Small businesses suffer great losses whenever there is a natural catastrophe. In addition to damaging property, hurricanes and floods can lead to lost financial and customer records. Your business operations may be shut down for days on end, resulting in a fall in revenue and earnings.
While natural disasters and the havoc they cause cannot be predicted, it is definitely possible to prepare for them. Some of the critical areas that small businesses should look at are:

Power needs - According to the U.S. Department of Energy, between 2003 and 2012, there were 679 power outages, each of which affected over 50,000 people. With global warming and the increasing incidence of extreme weather events, disruptions in the electricity supply are expected to rise.

Every company should make arrangements for back-up power so that they can continue with essential activities even if the grid is down.

Insurance - At least once a year and preferably twice, spend some time on going over your existing insurance policies. Are they adequate to pay for the damage that could occur if there are floods or some other natural calamity?

Ask your insurance agent to inform you of the steps that you are required to take after a disaster occurs. Familiarize yourself with the insurance policies that you have and their stipulations so that your business derives the maximum possible benefit when it makes a claim. It is advisable to prepare a checklist for the tasks required to be done when there is a disaster.

Back up your data - If there is a fire in your office building, you could lose years of data. Make it a practice to regularly create a back-up of all your financial records, employee details, and customer particulars. Remember to include computer records as well as physical files and papers. It is a good idea to store these at a location away from your office.
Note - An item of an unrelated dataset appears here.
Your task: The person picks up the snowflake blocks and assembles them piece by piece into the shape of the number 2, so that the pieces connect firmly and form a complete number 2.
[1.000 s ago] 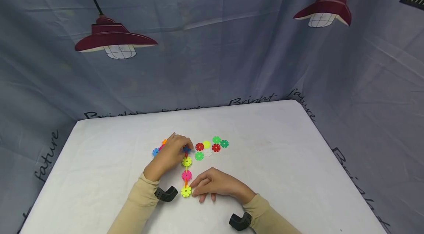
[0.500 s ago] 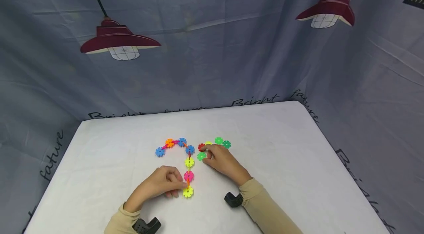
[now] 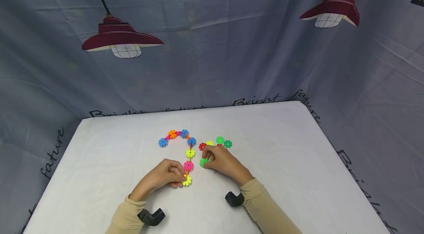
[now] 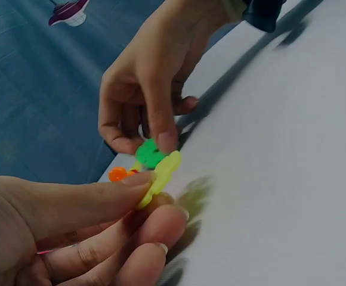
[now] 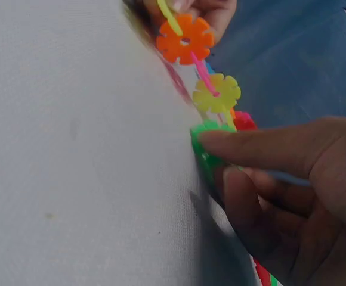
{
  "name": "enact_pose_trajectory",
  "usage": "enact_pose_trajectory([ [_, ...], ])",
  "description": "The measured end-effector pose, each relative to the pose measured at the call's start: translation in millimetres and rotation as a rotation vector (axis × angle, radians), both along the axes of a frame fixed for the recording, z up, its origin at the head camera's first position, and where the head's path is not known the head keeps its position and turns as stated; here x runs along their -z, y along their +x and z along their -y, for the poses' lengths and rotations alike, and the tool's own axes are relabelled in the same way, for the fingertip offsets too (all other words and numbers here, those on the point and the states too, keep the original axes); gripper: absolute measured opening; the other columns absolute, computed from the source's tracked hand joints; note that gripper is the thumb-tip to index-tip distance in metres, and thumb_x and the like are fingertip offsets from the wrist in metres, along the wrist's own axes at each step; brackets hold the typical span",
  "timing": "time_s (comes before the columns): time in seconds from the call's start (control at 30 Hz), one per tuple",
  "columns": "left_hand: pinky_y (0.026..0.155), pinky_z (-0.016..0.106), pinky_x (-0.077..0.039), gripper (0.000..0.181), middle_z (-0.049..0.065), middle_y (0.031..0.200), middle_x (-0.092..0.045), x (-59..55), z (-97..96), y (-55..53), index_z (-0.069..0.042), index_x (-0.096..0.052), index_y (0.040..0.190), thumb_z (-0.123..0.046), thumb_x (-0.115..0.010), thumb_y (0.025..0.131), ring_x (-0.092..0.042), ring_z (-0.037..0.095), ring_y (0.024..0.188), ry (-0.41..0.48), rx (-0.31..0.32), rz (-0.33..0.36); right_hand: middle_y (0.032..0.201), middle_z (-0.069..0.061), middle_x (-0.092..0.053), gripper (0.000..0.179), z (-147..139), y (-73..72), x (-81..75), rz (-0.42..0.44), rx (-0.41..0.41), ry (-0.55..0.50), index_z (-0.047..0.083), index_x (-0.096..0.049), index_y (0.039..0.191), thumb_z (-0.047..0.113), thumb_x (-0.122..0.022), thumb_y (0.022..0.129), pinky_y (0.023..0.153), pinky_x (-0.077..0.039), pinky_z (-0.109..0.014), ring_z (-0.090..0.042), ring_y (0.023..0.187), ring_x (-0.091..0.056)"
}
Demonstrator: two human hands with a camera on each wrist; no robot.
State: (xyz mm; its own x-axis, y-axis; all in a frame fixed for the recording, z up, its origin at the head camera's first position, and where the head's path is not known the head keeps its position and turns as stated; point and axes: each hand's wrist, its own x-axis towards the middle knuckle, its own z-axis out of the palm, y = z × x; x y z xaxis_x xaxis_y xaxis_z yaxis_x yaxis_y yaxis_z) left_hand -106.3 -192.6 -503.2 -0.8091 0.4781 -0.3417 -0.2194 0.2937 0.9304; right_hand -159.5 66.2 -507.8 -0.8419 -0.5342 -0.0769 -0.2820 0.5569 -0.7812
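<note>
My left hand (image 3: pixel 162 176) pinches the yellow notched disc (image 3: pixel 187 181) at the near end of a chain of interlocked plastic snowflake discs. In the left wrist view this yellow disc (image 4: pixel 166 174) stands on edge between thumb and fingers. The chain runs away past a pink disc (image 3: pixel 188 166) and a yellow one (image 3: pixel 190 152), then bends left through several blue and orange discs. To the right, my right hand (image 3: pixel 226 162) pinches a loose green disc (image 3: pixel 203 162) between thumb and finger. The right wrist view shows the green disc (image 5: pixel 204 128) partly covered by the fingers.
Behind the right hand lie loose discs: a red one (image 3: pixel 202 146), a yellow one (image 3: pixel 210 143) and two green ones, the farther (image 3: pixel 220 139) at the back. Some are partly hidden by the hand. A white tabletop (image 3: pixel 281 160) meets a grey-blue curtain (image 3: pixel 212 61).
The left hand went from the chain's far part to its near yellow disc, and the chain shifted away slightly. The right hand left that end, reached the loose discs and drew a green one nearer.
</note>
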Motion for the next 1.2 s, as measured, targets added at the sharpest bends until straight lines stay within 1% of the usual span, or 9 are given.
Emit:
enact_pose_trajectory([
  [0.1,0.06,0.023,-0.06,0.02,0.008,0.078,-0.073,-0.2,2.1,-4.8,0.008,-0.069,0.1,-0.009,-0.077,0.092,-0.07,0.013,0.067,-0.012,-0.026,-0.015,0.075,0.001,-0.066,0.016,0,1.4,0.4,0.093,-0.057,-0.085,0.01,-0.068,0.093,0.007,-0.082,0.087,0.05,-0.053,-0.024,-0.008,0.057,-0.059],
  [0.17,0.062,0.024,-0.06,0.021,0.006,0.079,-0.071,0.4,2.7,-6.3,0.008,-0.069,0.102,-0.01,-0.076,0.093,-0.07,0.013,0.069,-0.016,-0.042,-0.006,0.078,0.003,-0.068,0.013,2,2.6,1.1,0.127,-0.08,-0.115,0.011,-0.07,0.093,0.008,-0.082,0.088,0.051,-0.056,-0.025,-0.008,0.062,-0.063],
  [0.27,0.064,0.024,-0.061,0.022,0.003,0.08,-0.069,2.5,3.1,-7.4,0.008,-0.069,0.103,-0.01,-0.077,0.092,-0.069,0.012,0.07,-0.016,-0.061,0.01,0.081,0.004,-0.072,0.01,5,4.4,2.8,0.154,-0.1,-0.141,0.013,-0.074,0.094,0.01,-0.081,0.089,0.054,-0.059,-0.027,-0.01,0.067,-0.067],
  [0.37,0.065,0.023,-0.061,0.022,0.002,0.08,-0.07,5.2,3.3,-8.3,0.009,-0.07,0.103,-0.009,-0.076,0.092,-0.069,0.011,0.069,-0.001,-0.07,0.011,0.082,0.004,-0.074,0.009,9,6.1,4.5,0.145,-0.109,-0.144,0.015,-0.077,0.095,0.012,-0.082,0.088,0.054,-0.059,-0.027,-0.01,0.067,-0.068],
  [0.6,0.067,0.024,-0.062,0.023,0.005,0.082,-0.075,9.7,3.9,-9.4,0.011,-0.072,0.103,-0.008,-0.077,0.091,-0.072,0.01,0.071,0.034,-0.085,0.004,0.082,0.007,-0.075,0.008,14,10.3,3.6,0.022,-0.145,-0.089,0.016,-0.08,0.097,0.014,-0.082,0.089,0.055,-0.056,-0.022,-0.003,0.061,-0.063],
  [0.8,0.068,0.026,-0.063,0.022,0.011,0.085,-0.077,9.8,3.0,-8.8,0.013,-0.072,0.102,-0.005,-0.077,0.091,-0.074,0.011,0.073,0.05,-0.104,-0.027,0.087,0.008,-0.078,0.008,17,12.4,2.0,-0.126,-0.191,-0.042,0.016,-0.082,0.097,0.014,-0.082,0.089,0.07,-0.054,-0.015,0.005,0.074,-0.063],
  [0.9,0.067,0.026,-0.063,0.022,0.014,0.086,-0.078,10.9,3.1,-8.9,0.015,-0.072,0.102,-0.003,-0.077,0.09,-0.074,0.011,0.072,0.066,-0.114,-0.04,0.089,0.008,-0.079,0.007,19,13.1,2.9,-0.189,-0.201,-0.04,0.016,-0.082,0.096,0.014,-0.082,0.089,0.07,-0.054,-0.014,0.007,0.077,-0.064],
  [1.1,0.067,0.026,-0.063,0.023,0.02,0.089,-0.078,11.4,4.6,-8.8,0.018,-0.071,0.103,0.0,-0.076,0.09,-0.074,0.01,0.073,0.087,-0.116,-0.044,0.091,0.006,-0.08,0.007,21,14.3,5.7,-0.226,-0.232,-0.074,0.014,-0.082,0.096,0.013,-0.081,0.089,0.072,-0.054,-0.013,0.007,0.079,-0.065],
  [1.2,0.069,0.026,-0.063,0.024,0.017,0.089,-0.078,11.5,5.0,-9.3,0.018,-0.07,0.106,0.0,-0.075,0.09,-0.074,0.01,0.075,0.092,-0.113,-0.039,0.092,0.006,-0.08,0.007,21,14.1,7.3,-0.228,-0.227,-0.087,0.014,-0.082,0.096,0.013,-0.082,0.089,0.072,-0.055,-0.012,0.007,0.079,-0.065],
])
Communications - How will you get in touch with your employees if the normal channels are down? Do you have alternate phone numbers for each of them? If your place of work cannot be used, can they operate from home?
Create a plan and test it out periodically. Ensure that you regularly update contact details of employees.
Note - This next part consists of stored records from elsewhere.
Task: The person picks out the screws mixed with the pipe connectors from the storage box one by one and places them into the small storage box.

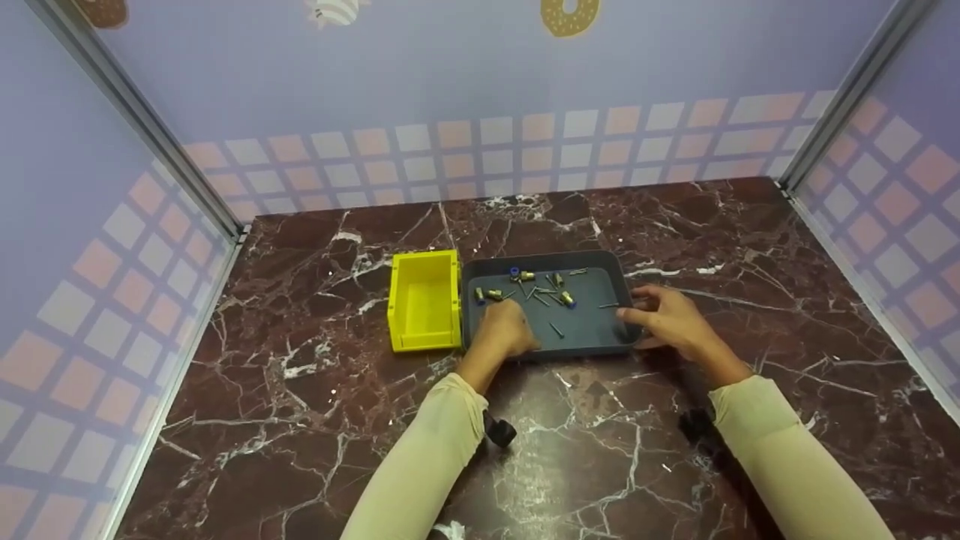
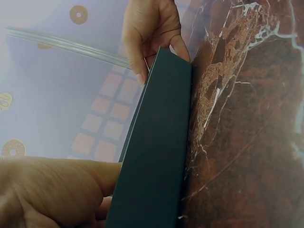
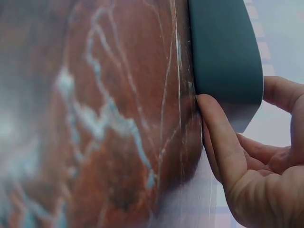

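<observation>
A dark grey tray (image 1: 596, 330) lies on the marble-patterned table, holding several brass fittings (image 1: 568, 299) with blue collars and several thin screws (image 1: 556, 330). My left hand (image 1: 504, 326) reaches down inside its front left part, knuckles up. The tray wall (image 2: 152, 137) covers those fingertips in the left wrist view, so whatever they hold is hidden. At the right end, my right hand (image 1: 671, 319) grips the tray, with one finger over the rim and others low against the outer wall. One screw (image 1: 609, 305) lies near these fingers.
Against the tray's left side stands a yellow bin (image 1: 425, 300) with nothing visible inside. Patterned panels (image 1: 495, 90) enclose the table (image 1: 300, 420) at the back and both sides. Dark wrist devices (image 1: 499, 431) hang below the sleeves.
</observation>
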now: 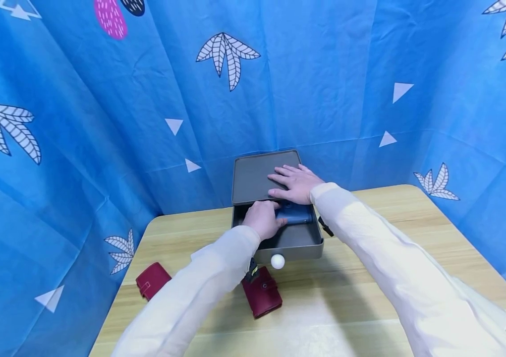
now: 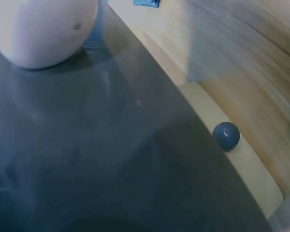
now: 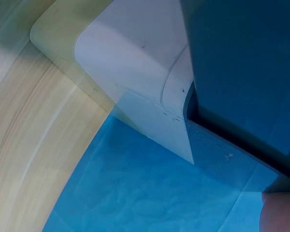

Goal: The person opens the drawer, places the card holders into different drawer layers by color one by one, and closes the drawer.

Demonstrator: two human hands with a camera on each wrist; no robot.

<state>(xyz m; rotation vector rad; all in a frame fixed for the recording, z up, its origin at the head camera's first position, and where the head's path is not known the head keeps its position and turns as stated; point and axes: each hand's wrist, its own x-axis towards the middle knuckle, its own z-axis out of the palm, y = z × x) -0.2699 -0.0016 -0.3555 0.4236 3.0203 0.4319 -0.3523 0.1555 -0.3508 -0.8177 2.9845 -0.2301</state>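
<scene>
A small grey drawer unit [image 1: 259, 171] stands on the table with its drawer [image 1: 299, 239] pulled out toward me. My left hand [image 1: 262, 218] reaches into the drawer. Its thumb and fingers are at the left end of a dark blue wallet [image 1: 298, 214] and grip it there; part of the wallet lies hidden below the unit's top. My right hand [image 1: 295, 183] rests on that top with its fingers spread. A round white knob [image 1: 277, 261] sticks out from the drawer front. In the left wrist view the knob [image 2: 227, 136] looks dark.
One dark red wallet [image 1: 262, 292] lies on the wooden table [image 1: 346, 302] just in front of the drawer, partly under my left forearm. Another red wallet [image 1: 153, 280] is farther left. A blue patterned curtain [image 1: 324, 89] hangs close behind the unit and along both sides.
</scene>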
Key suppliers to your business - What if one of your important suppliers closes down? Do you have a plan to source materials from an alternate source? Or will you start trying to find a replacement after disaster strikes?

A well-prepared business will have various contingency plans in place that are regularly updated.
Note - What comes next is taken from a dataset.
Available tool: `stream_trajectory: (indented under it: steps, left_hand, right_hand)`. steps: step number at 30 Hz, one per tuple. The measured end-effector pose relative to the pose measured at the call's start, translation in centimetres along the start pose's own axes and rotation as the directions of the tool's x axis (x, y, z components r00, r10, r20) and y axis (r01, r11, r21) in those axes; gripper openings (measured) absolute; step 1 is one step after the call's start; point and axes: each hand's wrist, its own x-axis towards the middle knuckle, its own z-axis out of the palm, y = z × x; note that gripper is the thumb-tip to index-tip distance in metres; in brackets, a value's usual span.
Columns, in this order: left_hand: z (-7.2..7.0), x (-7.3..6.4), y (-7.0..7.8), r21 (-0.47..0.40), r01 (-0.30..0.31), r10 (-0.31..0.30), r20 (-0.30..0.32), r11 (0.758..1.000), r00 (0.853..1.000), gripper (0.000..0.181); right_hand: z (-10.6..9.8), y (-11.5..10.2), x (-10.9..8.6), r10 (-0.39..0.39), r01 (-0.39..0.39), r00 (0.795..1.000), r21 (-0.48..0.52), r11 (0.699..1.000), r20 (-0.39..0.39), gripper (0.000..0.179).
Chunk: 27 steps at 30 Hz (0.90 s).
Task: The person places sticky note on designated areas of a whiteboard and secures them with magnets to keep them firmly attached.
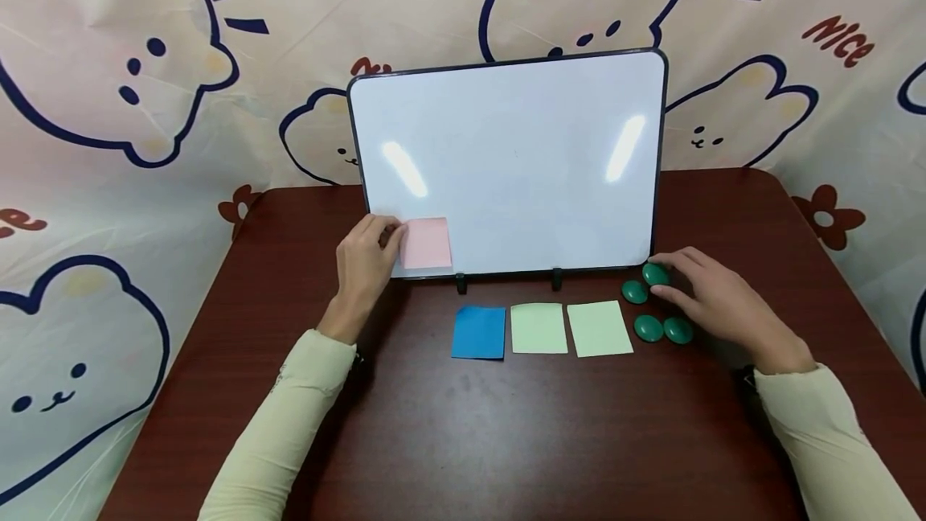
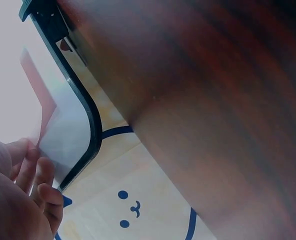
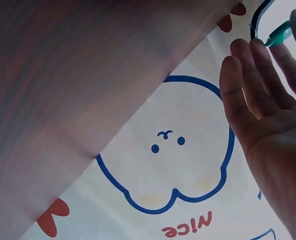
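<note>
A pink sticky note lies against the lower left corner of the whiteboard. My left hand pinches that note at its left edge, thumb and fingertips together; in the left wrist view the note stands partly off the board's surface. Over at the board's lower right corner, my right hand holds a round green magnet between thumb and fingers. The right wrist view shows this magnet edge-on near the fingertips. Three more green magnets lie on the table just left of that hand.
Two small black stands support the board's bottom edge on the dark wooden table. In front of it lie a blue sticky note and two pale green notes. Behind hangs a cartoon-printed curtain.
</note>
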Motion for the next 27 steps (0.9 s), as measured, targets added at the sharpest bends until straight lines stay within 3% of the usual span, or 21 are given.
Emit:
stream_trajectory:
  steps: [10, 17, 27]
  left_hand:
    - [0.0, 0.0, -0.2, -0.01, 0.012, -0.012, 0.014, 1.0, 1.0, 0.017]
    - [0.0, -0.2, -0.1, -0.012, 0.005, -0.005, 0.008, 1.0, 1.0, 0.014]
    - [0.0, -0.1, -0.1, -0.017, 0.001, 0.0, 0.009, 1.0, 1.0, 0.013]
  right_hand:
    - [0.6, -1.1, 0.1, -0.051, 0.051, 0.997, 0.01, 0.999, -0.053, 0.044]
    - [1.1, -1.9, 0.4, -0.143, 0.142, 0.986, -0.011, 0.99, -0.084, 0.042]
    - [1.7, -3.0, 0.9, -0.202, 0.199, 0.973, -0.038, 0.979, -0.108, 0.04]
Don't under-estimate the potential for damage

Hurricane Katrina, one of the worst storms to hit the U.S., caused $21.1 billion in business-related losses. The Federal Emergency Management Agency, which is part of the Department of Homeland Security, says, "Almost 40% of small businesses never reopen their doors following a disaster because just a few inches of water can cause tens of thousands of dollars in damage."

In addition to natural disasters, small businesses need to prepare themselves for the disruption that may take place due to terrorist activities. Most people do not like to even think about these events, let alone prepare for them.

Each business is different and should address the issues that will help prepare it to effectively tackle a man-made or a natural disaster. A little effort and planning can yield great benefits when calamity strikes.